RA : Chuck Shumer, le chef de la minorité démocrate au Sénat interrogé ce matin sur la chaîne américaine MSNBC.

SD : En France, on continue de suivre le procès des attentats de janvier 2015 dans le Journal en français facile. Aujourd'hui ce sont les proches des victimes qui ont se sont exprimé devant la justice.

RA : Après les témoignages des survivants de l'attaque contre Charlie Hebdo. Parmi donc ceux qui se sont exprimés aujourd'hui devant la cour d'assises spéciale de Paris, il y a la veuve de Michel Renaud, journaliste et communicant et qui se trouvait le 7 janvier au matin à Charlie Hebdo car il avait été invité par Cabu. Ou encore Hélène Honoré, fille du dessinateur Honoré. Le récit de Laura Martel.

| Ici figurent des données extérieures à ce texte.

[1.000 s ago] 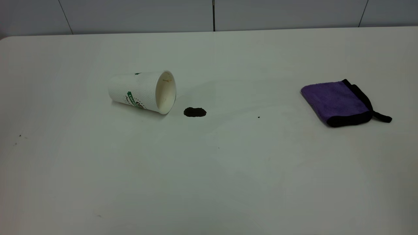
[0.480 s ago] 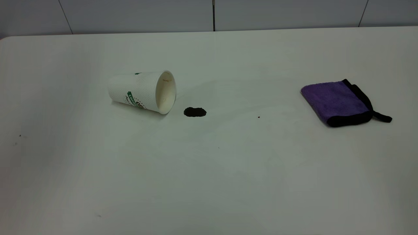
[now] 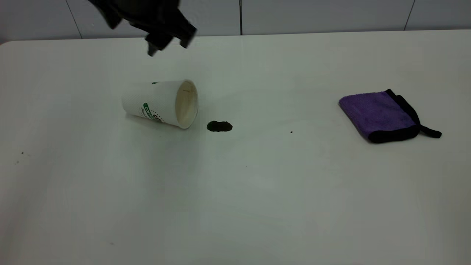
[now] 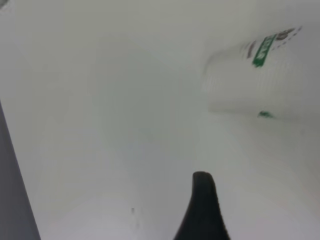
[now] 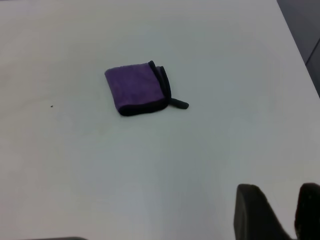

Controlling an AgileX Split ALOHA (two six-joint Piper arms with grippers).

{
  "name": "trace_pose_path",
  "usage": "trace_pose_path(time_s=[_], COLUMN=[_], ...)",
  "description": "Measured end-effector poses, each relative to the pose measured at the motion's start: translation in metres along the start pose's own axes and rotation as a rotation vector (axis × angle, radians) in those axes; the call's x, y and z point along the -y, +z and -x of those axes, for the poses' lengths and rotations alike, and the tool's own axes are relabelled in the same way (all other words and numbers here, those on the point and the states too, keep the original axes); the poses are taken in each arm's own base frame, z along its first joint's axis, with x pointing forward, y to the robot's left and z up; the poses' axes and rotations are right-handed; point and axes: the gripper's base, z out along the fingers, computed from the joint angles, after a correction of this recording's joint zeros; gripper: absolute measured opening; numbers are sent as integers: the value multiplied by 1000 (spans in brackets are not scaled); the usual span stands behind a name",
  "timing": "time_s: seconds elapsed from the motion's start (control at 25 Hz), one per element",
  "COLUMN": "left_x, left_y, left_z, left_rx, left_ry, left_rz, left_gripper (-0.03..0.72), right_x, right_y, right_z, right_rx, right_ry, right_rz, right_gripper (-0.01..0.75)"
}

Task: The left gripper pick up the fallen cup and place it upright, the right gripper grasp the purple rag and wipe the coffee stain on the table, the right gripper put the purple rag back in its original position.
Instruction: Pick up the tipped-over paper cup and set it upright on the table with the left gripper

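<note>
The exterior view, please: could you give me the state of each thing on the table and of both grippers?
Cup: on its side, mouth toward the stain.
Stain: unwiped, beside the cup's mouth.
Rag: folded, flat, untouched.
Left gripper: above the cup, apart from it.
Right gripper: far from the rag, holding nothing.

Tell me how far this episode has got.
Nothing is finished. The cup lies on its side, mouth toward the coffee stain, which is unwiped. The purple rag sits folded and untouched on the table. In hand: the left claw hangs above the cup. The right claw is apart from the rag. Left: righting, wiping, returning the rag.
</note>
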Motion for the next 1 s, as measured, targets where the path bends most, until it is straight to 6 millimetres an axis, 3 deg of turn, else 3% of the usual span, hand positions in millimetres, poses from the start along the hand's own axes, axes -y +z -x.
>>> trace_pose_path(time_s=[0.2,0.44,0.76,1.0], left_x=[41,64,80,68], left_y=[33,67,99,119], left_z=[14,16,7,3], left_rx=[-4,-13,-8,-36], left_ry=[76,127,170,151], left_rz=[20,63,119,125], left_gripper=[634,620,593,571], right_x=[0,0,0,0], right_y=[0,0,0,0], right_z=[0,0,0,0], right_rx=[0,0,0,0], right_ry=[0,0,0,0], right_rz=[0,0,0,0], right_gripper=[238,238,238,238])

« Y-a-t-il des vies humaines plus précieuses que d'autres ? Je ne pense pas » souligne Gala Renaud. Elle qui « ne voulait plus vivre » à l’annonce de la mort de son mari, dit « ne pas avoir senti beaucoup de fraternité de la nouvelle direction de Charlie Hebdo ». Alors, des sanglots dans la voix, elle évoque longuement Michel Renaud : sa curiosité pour les gens et les cultures qui l’avait mené au journalisme et à découvrir le monde, crayon à la main. À son image, il avait fondé le festival du carnet de voyage, faisant sienne la devise de l’écrivaine Ella Maillard, « Lire ne vaut rien, il faut aller voir ». Avec lui, le monde était d’une beauté indescriptible murmure Gala Renaud. L’ouverture aux autres, et en particulier aux jeunes dont il aimait les révoltes, c’était aussi l’une des qualités du dessinateur Honoré. Un homme joyeux, modeste, travailleur, qui avait toujours rêvé de dessiner se rappelle sa fille Hélène. Un érudit autodidacte, qui s’était forgé une conscience politique contre la guerre d’Algérie. Ce procès pourra peut-être me sortir du déni de sa mort, confie Hélène Honoré, qui rêve souvent lui. Et notamment de ce qu’il aurait dit aux frères Kouachi s’il en avait eu le temps. « Il leurs aurait souri, expliqué qu’on peut rire, critiquer des croyances mais pas des individus. Il leur aurait montré des dessins, peut-être ceux sur la dictature sanguinaire de Bachar el Assad ou le blocus de Gaza qu’il avait fait fin 2014 » conte la jeune femme. Comme sortant de ce rêve, elle ajoute : « je sais que ce n’est pas la réalité, qui est la violence la plus extrême que rien ne peut justifier. Personne ne pourra jamais me dire pourquoi mon père est mort mais moi je sais qu’il n’a pas vécu pour rien ».

SD : Et puis en football le Paris Saint Germain sur le terrain ce soir.

RA : Les Parisiens affrontent Lens dans un match en retard de la deuxième journée de Ligue 1. C'est le début de la seconde période et 0-0 entre les deux équipes.